= REQUIRED WORK =
From the data below, copy each line that includes the word "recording".

= INFORMATION PROVIDED =
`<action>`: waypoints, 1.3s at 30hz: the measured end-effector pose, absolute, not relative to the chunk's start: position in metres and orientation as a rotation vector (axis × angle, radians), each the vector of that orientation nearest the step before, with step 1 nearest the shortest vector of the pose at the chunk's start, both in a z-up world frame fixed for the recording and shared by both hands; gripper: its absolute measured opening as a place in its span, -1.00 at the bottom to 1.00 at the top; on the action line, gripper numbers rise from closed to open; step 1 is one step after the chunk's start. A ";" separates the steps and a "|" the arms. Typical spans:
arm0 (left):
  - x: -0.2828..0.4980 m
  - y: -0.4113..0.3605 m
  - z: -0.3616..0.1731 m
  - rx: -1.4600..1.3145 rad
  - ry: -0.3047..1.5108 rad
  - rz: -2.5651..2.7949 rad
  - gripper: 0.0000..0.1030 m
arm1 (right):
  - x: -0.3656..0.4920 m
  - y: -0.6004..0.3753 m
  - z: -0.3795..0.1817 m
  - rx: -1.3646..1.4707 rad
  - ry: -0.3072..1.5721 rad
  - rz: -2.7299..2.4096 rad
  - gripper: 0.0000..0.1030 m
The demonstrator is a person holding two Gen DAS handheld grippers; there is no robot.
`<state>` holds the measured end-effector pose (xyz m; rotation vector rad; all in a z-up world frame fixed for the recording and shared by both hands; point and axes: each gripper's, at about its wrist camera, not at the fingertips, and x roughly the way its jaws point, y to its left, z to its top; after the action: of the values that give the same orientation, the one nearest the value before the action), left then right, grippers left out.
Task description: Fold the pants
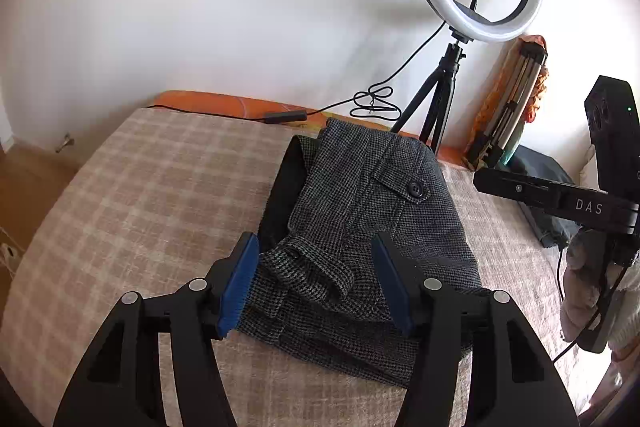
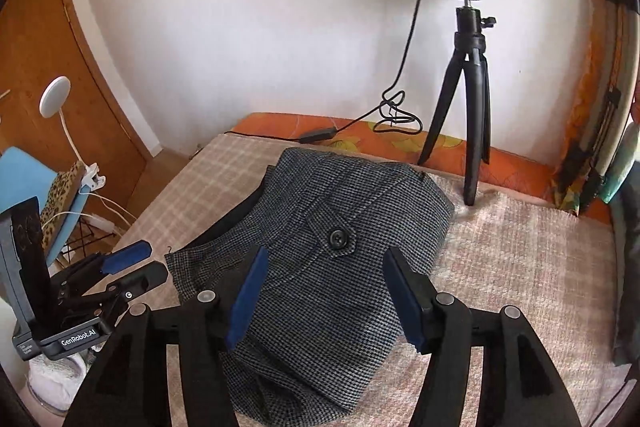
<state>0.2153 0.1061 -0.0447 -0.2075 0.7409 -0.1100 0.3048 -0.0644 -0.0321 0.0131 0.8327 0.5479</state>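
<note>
Grey houndstooth pants [image 1: 360,227] lie folded in a compact bundle on a beige checked blanket [image 1: 140,195], with a buttoned pocket flap on top and a belt loop end near the front. My left gripper [image 1: 316,279] is open, its blue pads on either side of the bundle's near edge, holding nothing. My right gripper [image 2: 326,295] is open above the bundle's near right part [image 2: 320,267], empty. The left gripper also shows in the right wrist view [image 2: 136,263], open beside the pants' left corner. The right gripper's body shows in the left wrist view [image 1: 568,203].
A ring light on a black tripod [image 1: 440,107] stands at the bed's far edge, its cable [image 1: 372,103] coiled beside it; it also shows in the right wrist view [image 2: 472,99]. Folded items lean on the wall at right [image 1: 508,107]. A blue chair [image 2: 36,187] and wooden door stand left.
</note>
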 end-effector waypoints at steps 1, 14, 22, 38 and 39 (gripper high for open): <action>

= REPLY TO THE EXERCISE =
`<action>`: waypoints, 1.3s at 30hz: the measured end-effector pose, absolute, not relative to the chunk's start: position in metres and orientation as a rotation vector (axis × angle, radians), each the vector of that orientation nearest the step before, with step 1 nearest the shortest vector of the pose at the chunk's start, both in a z-up world frame fixed for the recording and shared by both hands; gripper: its absolute measured opening as a place in its span, -1.00 at the bottom to 1.00 at the top; on the action line, gripper numbers rise from closed to open; step 1 is one step after the chunk's start. A ";" separates the steps and a "|" the arms. Typical spans:
`<state>` holds the measured end-effector pose (xyz m; rotation vector rad; all in a z-up world frame fixed for the recording and shared by both hands; point and axes: each gripper's, at about its wrist camera, not at the fingertips, and x roughly the way its jaws point, y to its left, z to its top; after the action: of the values that give the same orientation, the one nearest the value before the action), left then right, grippers left out.

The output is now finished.